The r_cdf() function is a dynamic random number generator. It can take
any cdf as an argument and produce random numbers with the associated
distribution.
my_fun <- function(x,beta=1){
if_else(x < 0, 0, 1-exp(-beta*x))
}
set_n(1000)
x_data <- r_cdf(my_fun)
hist(x_data,breaks=seq(0,10,0.1))
Any additional
arguments used by the function, can be passed to r_cdf(), and will be
used in determining the number of values to generate (just as in the
other distribution functions above)
r_cdf(my_fun,beta=1:10)
#> [1] 1.59363151 0.01710057 0.51777959 0.10563731 0.15656352 0.04890561
#> [7] 0.05313754 0.10311007 0.01916289 0.09977221Finally, purrr-style functions can be used for r_cdf() to allow for
even briefer function definitions. These have been extended to allow for
the use of additional named arguments to be passed to these <lambda>
functions. Either .x or .t can be used for the random variable.
set_n(20)
r_cdf(~1-exp(-.x),min=0)
#> [1] 1.00280643 0.51202178 3.15050483 0.38757920 0.16273856 1.37652755
#> [7] 0.41813254 1.14622712 1.26543641 0.01011491 0.65036416 1.35177970
#> [13] 1.25859380 0.30105710 1.45331025 0.22260547 1.71133876 0.12983680
#> [19] 0.41169524 0.26691556
r_cdf(~1-exp(-beta*.x),beta=1:10,min=0,n=10)
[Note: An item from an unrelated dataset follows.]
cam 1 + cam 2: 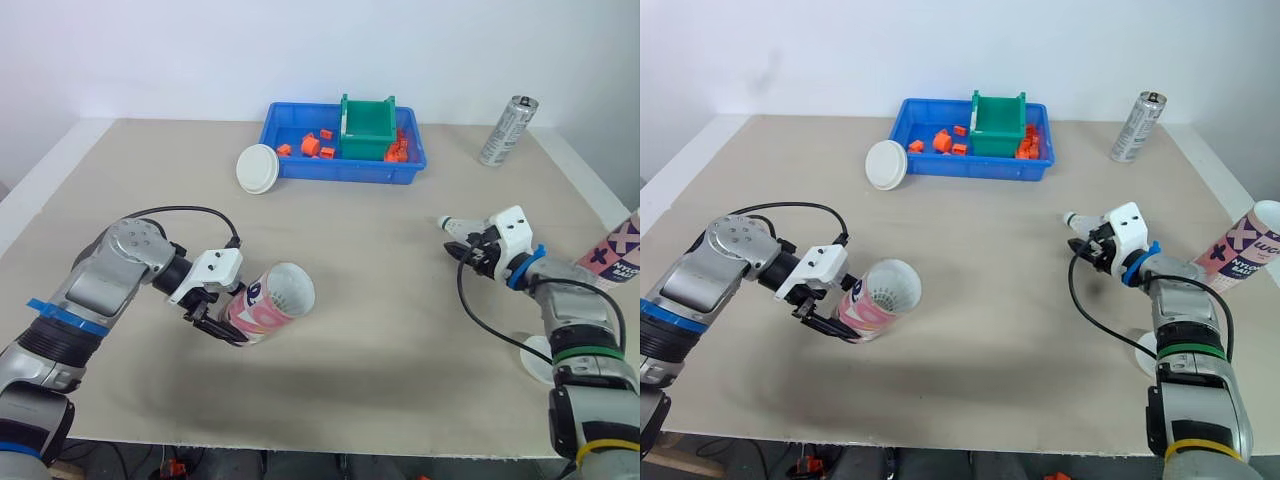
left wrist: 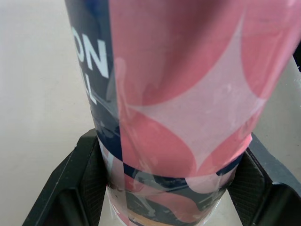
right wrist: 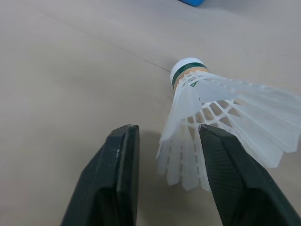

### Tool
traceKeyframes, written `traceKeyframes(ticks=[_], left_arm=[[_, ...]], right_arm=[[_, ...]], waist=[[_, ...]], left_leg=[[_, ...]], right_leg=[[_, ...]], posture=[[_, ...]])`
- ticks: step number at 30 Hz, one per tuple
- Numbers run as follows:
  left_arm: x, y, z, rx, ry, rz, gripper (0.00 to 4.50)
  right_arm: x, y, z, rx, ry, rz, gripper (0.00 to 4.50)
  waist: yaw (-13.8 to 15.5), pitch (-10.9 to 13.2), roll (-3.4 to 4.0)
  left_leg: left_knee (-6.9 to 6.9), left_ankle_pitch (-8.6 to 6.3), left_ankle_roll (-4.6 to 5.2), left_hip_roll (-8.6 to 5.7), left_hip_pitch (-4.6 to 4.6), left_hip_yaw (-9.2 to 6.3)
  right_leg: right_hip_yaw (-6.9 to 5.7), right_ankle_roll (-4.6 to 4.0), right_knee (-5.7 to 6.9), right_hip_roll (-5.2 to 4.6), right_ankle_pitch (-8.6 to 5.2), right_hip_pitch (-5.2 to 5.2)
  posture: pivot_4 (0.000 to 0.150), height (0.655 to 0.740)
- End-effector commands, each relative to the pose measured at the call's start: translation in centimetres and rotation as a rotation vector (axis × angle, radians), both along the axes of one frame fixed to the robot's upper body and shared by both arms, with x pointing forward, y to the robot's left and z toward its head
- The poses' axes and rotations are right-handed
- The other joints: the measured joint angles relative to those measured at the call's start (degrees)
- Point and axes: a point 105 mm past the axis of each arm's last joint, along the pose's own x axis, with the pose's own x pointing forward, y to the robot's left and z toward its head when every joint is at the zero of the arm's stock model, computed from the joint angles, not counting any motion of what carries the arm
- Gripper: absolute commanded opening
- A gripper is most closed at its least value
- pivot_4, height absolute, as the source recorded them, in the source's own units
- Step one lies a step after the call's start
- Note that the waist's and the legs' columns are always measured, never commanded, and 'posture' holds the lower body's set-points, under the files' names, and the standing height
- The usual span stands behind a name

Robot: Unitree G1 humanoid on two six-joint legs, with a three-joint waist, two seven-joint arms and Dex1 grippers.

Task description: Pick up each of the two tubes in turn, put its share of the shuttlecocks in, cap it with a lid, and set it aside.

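Pink tube (image 1: 272, 302) clamped in left tool (image 1: 230, 312), right tool (image 3: 168, 131) parted around shuttlecock (image 3: 214, 110), lid (image 1: 257, 168), blue bin (image 1: 345, 171) beyond.

Tube (image 2: 188, 94) overrunning left wrist view, both ends being cut off by picture's edges. Left gripper (image 1: 222, 318) fingers (image 2: 80, 183) showing only partly beside it. Second tube (image 1: 612, 255) being clipped by right edge in left eye view. Shuttlecock (image 3: 221, 117) skirt running off edge in right wrist view. White disc (image 1: 535, 362) lying half hidden under right forearm. Orange pieces (image 1: 318, 143) in blue bin (image 1: 330, 172) being too small to identify, green box (image 1: 368, 125) covering some.
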Motion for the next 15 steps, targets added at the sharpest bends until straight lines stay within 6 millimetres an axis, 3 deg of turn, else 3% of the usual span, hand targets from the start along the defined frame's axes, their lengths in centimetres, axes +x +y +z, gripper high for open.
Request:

#> [1] 0.892275572 0.172501802 0.160342455 0.432735682 0.299936533 0.004011393
#> [7] 0.133234262 0.150531530 0.004047155 0.426167250Please note that the rando project is released with a Contributor Code of Conduct. By contributing to this project, you agree to abide by its terms.